__Instructions for the task__:
Nothing but the lines below between the line holding "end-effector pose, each" and the line holding "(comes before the", inclusive, should appear in the answer, each set down exactly.

------------------------------------------------

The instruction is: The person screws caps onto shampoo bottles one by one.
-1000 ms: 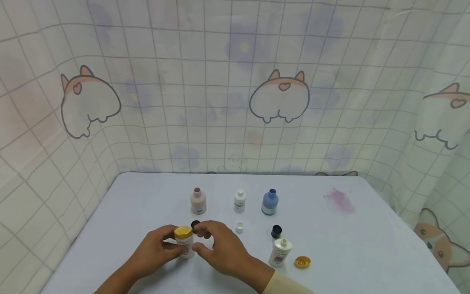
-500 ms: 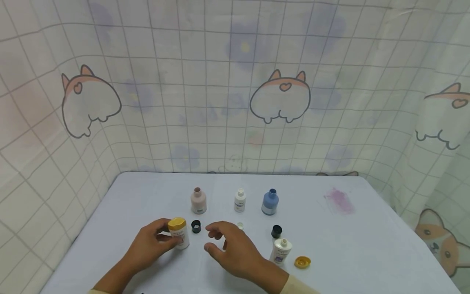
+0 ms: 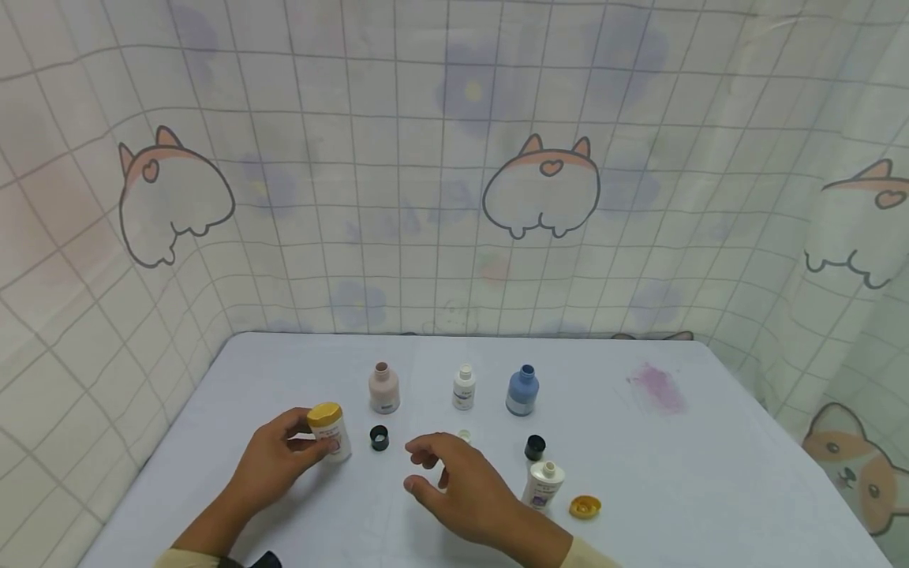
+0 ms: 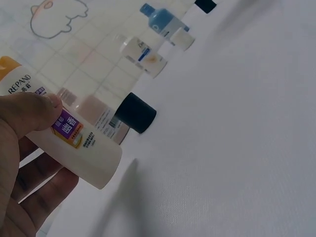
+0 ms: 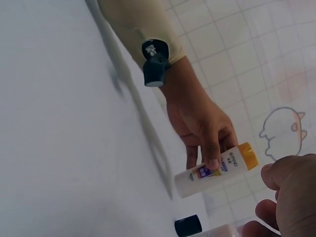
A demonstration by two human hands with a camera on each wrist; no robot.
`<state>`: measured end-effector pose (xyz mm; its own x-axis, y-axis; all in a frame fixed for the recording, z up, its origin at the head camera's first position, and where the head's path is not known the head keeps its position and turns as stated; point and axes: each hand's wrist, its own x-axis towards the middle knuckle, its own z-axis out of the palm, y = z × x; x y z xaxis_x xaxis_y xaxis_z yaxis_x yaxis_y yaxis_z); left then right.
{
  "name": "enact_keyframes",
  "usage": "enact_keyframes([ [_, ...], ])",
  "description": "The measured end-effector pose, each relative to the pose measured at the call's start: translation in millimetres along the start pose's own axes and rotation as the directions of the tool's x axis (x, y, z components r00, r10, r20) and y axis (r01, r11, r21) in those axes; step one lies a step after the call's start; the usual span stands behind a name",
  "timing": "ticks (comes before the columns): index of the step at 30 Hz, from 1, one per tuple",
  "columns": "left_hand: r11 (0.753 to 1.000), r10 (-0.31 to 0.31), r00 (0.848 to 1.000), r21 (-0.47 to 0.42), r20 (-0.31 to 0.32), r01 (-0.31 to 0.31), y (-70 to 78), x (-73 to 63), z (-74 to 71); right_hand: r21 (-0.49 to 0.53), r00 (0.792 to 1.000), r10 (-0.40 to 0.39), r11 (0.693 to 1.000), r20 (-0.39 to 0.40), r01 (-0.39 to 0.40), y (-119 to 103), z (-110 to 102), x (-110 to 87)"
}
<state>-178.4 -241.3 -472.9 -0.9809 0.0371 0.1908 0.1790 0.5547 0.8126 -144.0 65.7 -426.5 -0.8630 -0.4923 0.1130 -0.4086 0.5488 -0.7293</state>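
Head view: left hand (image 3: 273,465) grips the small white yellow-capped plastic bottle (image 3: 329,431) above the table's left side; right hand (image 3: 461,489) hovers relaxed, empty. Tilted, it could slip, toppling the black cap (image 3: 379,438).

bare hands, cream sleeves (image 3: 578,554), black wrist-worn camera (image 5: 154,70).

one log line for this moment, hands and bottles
left hand: grips yellow-capped bottle | right hand: holds nothing, above table | black cap: on table between hands | open white bottle: right of right hand
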Motion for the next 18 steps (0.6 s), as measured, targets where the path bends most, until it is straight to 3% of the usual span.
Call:
enact_keyframes([
  [18, 0.997, -0.068, 0.997, 0.021, -0.034, 0.069, -8.0, 8.7, -12.7, 0.038, 1.000, 0.017, 0.999, 0.023, -0.018, 4.9, -8.2, -11.6],
])
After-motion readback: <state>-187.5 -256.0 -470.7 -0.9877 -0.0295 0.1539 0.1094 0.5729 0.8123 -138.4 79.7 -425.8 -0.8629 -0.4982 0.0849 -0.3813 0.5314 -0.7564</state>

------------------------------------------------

__Response area__:
  "description": "The measured end-effector pose, each relative to the pose measured at the call's start: translation in millimetres along the start pose's own axes and rotation as the directions of the tool's x axis (x, y, z components r00, r10, r20) and y axis (r01, r11, r21) in those axes; step one lies a step after the call's start; the usual span stands behind a name",
  "timing": "ticks (comes before the columns): index of the step at 30 Hz, from 1, one per tuple",

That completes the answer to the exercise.